§ **Task to carry out**:
Every line of the data must be retyped exactly as it stands.

§ **Data segment**:
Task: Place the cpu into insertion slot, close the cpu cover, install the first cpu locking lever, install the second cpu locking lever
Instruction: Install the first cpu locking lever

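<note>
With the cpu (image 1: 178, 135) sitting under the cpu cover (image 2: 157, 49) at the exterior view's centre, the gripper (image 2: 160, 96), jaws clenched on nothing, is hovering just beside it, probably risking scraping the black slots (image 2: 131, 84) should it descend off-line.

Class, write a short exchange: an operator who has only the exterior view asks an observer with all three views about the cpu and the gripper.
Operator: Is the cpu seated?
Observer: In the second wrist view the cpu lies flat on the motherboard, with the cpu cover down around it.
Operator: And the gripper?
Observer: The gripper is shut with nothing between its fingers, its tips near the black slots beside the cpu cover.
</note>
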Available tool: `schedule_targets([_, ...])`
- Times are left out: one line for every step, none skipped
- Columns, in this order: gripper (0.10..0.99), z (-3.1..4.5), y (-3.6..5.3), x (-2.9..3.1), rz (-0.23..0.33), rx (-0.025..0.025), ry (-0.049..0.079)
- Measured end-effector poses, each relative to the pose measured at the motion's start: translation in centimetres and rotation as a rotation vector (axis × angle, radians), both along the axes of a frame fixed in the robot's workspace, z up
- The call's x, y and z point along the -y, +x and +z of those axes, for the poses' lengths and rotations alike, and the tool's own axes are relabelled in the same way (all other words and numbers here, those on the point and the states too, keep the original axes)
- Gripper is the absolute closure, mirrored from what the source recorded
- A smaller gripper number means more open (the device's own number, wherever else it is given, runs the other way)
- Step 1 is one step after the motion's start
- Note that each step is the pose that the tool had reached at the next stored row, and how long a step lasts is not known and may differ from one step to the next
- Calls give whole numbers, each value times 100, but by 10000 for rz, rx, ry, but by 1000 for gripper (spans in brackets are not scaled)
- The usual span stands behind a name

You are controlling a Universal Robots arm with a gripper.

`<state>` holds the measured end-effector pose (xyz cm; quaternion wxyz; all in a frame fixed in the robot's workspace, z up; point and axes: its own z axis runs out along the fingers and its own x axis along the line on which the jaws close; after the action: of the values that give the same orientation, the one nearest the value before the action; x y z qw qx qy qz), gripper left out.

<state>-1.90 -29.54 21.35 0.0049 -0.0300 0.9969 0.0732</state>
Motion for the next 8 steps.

§ **Response to the task**:
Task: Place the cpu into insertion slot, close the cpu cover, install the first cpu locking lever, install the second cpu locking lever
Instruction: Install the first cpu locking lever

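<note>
With the cpu (image 1: 178, 135) sitting under the cpu cover (image 2: 157, 49) at the exterior view's centre, the gripper (image 2: 160, 96), jaws clenched on nothing, is hovering just beside it, probably risking scraping the black slots (image 2: 131, 84) should it descend off-line.

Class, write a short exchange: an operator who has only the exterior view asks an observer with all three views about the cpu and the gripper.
Operator: Is the cpu seated?
Observer: In the second wrist view the cpu lies flat on the motherboard, with the cpu cover down around it.
Operator: And the gripper?
Observer: The gripper is shut with nothing between its fingers, its tips near the black slots beside the cpu cover.
</note>
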Available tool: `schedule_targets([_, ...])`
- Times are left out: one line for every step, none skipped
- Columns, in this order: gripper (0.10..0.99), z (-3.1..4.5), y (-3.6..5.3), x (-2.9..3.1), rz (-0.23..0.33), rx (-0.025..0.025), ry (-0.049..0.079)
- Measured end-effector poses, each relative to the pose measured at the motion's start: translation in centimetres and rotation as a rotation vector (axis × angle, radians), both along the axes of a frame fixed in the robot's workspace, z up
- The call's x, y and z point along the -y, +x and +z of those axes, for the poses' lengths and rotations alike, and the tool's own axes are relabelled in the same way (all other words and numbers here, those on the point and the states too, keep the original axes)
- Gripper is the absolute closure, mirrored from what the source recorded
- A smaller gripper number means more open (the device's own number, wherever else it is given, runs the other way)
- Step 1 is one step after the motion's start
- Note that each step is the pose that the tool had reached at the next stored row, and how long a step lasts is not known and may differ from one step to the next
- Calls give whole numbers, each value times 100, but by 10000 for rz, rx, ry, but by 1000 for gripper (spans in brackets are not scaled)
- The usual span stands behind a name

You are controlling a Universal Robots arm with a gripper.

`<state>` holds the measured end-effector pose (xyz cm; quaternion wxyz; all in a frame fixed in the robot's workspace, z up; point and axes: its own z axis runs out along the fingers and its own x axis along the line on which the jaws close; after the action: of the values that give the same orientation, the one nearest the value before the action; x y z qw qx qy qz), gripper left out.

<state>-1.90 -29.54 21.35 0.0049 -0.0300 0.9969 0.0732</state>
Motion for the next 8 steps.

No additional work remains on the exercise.